[Information supplied Boundary: Start]
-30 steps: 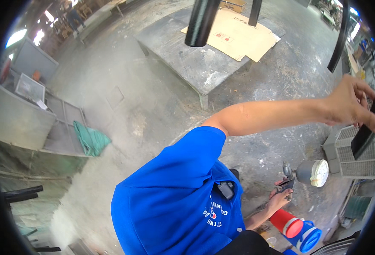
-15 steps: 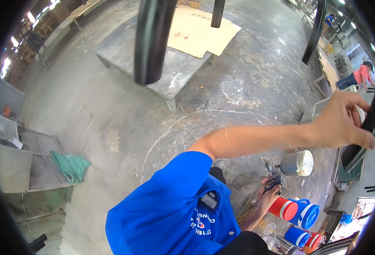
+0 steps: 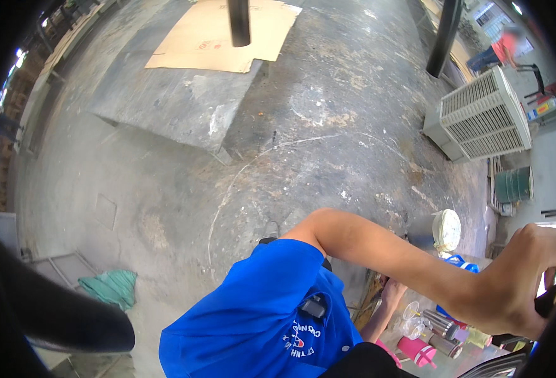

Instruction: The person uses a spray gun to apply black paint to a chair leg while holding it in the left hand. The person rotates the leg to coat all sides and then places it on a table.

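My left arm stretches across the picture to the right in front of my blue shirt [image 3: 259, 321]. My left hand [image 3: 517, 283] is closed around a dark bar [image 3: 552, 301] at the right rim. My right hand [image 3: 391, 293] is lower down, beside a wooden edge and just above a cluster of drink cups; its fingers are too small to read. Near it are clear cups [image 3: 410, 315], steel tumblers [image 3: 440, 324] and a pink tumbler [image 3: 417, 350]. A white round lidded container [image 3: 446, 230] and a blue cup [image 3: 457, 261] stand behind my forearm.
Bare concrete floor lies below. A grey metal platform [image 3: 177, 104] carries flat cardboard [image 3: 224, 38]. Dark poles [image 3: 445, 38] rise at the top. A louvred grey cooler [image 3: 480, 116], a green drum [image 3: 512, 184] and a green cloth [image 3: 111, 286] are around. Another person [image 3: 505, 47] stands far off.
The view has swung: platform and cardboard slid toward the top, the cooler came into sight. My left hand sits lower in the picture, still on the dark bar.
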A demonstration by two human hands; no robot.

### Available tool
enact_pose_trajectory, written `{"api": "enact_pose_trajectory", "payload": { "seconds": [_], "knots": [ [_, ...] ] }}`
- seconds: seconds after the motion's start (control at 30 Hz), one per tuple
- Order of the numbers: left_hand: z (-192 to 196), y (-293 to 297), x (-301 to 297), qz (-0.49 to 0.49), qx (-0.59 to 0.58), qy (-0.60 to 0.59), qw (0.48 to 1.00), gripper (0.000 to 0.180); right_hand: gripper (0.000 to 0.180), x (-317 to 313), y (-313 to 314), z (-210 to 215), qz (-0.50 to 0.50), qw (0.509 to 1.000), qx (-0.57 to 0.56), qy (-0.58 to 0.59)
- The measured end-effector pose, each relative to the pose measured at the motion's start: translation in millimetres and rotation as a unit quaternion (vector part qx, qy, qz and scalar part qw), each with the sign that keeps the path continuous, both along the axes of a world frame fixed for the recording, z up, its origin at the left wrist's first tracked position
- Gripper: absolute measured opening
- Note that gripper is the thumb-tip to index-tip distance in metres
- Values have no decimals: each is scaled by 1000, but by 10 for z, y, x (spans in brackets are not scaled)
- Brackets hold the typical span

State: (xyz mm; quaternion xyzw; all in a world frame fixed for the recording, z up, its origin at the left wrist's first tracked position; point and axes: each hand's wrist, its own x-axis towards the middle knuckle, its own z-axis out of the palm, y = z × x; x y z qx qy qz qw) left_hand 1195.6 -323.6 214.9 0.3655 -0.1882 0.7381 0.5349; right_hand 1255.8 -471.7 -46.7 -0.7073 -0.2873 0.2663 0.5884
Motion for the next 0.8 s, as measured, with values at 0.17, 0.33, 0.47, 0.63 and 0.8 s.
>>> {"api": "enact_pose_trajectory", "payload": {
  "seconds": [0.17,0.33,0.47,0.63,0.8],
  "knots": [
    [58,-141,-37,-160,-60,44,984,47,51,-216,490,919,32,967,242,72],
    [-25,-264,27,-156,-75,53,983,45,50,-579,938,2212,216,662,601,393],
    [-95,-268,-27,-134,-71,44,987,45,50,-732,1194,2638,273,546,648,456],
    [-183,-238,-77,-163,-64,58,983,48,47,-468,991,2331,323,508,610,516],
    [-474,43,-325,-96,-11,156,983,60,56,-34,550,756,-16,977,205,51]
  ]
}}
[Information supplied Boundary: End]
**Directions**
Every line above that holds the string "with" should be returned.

**Exercise answer**
- The measured end-effector pose, each relative to the pose measured at the motion's start: translation in millimetres and rotation as a unit quaternion (vector part qx, qy, qz and scalar part qw), each with the sign that keeps the path continuous, both along the axes of a world frame fixed for the recording, z up, its origin at the left wrist's first tracked position
Motion for the next 0.8 s, as measured, with values at 0.17, 0.33, 0.47, 0.63 and 0.8 s.

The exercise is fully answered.